- [Work item] Set down exactly the entries below, beginning at their first line and ending at the line with "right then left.".

- [Materials provided]
⟨

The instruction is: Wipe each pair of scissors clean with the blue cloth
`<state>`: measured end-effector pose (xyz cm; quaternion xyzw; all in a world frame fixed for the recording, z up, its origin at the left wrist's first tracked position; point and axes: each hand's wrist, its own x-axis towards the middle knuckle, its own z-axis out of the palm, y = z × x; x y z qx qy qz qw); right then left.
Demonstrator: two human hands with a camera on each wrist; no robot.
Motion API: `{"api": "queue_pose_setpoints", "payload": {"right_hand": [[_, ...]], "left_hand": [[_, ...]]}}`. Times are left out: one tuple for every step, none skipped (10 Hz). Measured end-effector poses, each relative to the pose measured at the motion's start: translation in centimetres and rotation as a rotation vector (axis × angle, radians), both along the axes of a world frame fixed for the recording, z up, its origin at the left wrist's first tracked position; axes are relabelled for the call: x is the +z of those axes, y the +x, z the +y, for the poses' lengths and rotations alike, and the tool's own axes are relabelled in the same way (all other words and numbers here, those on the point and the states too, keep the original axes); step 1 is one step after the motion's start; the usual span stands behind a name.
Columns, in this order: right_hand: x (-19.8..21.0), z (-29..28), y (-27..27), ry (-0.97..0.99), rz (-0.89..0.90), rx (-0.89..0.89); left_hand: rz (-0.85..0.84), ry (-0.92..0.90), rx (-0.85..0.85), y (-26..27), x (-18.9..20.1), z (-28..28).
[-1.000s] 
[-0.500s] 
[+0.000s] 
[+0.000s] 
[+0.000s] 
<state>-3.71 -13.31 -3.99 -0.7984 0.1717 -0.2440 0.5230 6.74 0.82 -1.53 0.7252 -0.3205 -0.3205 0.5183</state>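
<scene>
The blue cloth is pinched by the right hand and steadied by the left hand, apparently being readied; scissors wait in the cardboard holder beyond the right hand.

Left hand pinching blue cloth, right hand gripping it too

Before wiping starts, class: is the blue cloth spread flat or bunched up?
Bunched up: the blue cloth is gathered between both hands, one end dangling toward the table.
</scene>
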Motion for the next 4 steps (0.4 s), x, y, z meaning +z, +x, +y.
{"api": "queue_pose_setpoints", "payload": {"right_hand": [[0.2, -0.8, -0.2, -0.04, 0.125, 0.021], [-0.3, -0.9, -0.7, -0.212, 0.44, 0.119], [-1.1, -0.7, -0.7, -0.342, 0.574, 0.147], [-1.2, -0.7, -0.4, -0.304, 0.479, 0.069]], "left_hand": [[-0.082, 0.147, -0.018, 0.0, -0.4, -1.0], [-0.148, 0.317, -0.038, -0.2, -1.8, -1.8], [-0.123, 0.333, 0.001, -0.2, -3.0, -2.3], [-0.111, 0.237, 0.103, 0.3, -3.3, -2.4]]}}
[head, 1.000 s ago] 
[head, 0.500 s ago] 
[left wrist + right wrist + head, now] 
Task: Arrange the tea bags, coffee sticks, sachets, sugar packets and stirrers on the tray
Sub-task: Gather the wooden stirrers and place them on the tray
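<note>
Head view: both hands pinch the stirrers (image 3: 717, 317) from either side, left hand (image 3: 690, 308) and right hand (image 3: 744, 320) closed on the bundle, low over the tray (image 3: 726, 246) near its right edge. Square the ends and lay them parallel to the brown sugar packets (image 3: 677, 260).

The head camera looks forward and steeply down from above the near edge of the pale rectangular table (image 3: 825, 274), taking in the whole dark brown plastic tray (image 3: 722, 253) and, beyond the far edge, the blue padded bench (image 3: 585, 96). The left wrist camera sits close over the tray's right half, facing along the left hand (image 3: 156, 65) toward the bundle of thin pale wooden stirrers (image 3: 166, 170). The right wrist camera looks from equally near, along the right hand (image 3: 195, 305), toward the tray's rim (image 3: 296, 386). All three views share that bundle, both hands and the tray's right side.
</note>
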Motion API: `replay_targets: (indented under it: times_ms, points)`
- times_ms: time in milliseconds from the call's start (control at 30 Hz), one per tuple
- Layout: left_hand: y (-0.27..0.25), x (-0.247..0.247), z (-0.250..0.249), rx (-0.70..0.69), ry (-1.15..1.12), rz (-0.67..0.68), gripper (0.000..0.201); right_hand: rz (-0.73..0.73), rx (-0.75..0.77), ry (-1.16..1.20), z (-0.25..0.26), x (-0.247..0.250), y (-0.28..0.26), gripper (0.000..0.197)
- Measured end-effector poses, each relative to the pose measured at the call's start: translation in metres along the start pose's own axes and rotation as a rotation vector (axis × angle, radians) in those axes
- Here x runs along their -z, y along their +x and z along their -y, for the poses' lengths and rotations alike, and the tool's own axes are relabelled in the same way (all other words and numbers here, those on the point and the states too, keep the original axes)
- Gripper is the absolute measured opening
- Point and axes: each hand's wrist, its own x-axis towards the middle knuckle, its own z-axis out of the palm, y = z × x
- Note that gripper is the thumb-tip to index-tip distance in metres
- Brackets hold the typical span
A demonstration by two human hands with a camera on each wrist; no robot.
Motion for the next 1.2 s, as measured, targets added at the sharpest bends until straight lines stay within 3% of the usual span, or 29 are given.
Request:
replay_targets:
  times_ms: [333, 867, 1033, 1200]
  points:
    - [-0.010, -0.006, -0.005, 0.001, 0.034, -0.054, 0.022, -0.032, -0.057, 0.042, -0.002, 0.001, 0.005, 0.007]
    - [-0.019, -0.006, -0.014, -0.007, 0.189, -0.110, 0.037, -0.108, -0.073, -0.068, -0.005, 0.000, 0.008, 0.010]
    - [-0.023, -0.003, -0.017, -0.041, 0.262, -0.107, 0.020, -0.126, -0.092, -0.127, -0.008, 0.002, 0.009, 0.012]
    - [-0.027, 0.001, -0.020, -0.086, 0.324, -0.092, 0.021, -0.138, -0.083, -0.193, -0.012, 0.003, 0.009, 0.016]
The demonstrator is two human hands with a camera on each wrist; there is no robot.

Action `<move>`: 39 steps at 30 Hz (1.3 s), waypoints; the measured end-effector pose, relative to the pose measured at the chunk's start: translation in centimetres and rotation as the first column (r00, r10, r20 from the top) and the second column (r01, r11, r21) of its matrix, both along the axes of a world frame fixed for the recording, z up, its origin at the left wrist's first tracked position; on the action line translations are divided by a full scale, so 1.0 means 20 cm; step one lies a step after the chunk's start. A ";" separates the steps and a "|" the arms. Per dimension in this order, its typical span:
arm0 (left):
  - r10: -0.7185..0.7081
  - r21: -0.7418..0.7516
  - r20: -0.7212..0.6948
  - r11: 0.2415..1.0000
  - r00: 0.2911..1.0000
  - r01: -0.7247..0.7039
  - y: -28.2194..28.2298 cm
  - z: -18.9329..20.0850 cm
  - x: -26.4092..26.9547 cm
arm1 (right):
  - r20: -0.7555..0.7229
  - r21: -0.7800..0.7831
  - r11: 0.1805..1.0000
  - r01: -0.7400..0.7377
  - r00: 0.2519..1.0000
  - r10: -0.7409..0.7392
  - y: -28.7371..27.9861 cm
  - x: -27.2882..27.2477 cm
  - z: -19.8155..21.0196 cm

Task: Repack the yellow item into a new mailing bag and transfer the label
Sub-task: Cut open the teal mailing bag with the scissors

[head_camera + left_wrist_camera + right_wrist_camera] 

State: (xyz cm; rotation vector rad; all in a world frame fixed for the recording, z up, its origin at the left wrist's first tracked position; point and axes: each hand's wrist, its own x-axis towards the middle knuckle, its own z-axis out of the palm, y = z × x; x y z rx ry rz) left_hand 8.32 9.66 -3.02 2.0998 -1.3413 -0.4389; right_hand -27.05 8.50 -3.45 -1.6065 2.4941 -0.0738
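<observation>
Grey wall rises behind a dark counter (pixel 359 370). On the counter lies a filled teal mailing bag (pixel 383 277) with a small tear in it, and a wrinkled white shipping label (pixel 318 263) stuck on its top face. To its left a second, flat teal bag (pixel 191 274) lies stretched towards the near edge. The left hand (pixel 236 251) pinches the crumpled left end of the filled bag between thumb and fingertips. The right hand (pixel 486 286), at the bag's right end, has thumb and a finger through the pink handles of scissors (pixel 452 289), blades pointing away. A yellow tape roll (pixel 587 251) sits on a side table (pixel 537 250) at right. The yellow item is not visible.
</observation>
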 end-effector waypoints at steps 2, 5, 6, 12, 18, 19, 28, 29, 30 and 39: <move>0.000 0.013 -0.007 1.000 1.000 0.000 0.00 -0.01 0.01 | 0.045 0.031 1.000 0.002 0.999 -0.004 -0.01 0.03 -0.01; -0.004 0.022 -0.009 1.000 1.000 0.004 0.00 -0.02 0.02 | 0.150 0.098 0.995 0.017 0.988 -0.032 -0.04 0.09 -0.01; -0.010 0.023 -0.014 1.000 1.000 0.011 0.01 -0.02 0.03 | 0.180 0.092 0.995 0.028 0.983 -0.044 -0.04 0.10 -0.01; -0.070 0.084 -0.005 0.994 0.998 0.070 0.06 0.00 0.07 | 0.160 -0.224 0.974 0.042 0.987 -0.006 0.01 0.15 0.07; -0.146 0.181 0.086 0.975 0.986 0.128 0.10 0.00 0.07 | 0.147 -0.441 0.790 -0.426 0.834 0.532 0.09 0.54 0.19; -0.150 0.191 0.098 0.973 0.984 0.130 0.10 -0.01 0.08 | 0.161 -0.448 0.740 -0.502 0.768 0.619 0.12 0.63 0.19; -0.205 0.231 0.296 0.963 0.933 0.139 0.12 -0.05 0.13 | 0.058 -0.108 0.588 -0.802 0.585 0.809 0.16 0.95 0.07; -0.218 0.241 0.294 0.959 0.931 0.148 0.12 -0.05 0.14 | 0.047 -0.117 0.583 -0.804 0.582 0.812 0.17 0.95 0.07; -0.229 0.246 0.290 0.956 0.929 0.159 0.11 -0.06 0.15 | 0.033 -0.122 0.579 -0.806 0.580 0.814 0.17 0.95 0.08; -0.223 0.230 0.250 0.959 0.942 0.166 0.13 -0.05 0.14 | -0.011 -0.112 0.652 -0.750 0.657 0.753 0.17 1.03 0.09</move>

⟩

- [Exercise answer]
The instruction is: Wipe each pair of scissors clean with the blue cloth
`<state>`: measured end-effector pose (xyz cm; quaternion xyzw; all in a world frame fixed for the recording, z up, its origin at the left wrist's first tracked position; point and axes: each hand's wrist, its own x-axis towards the middle knuckle, its own z-axis out of the palm, y = z × x; x y z qx qy qz qw); right then left.

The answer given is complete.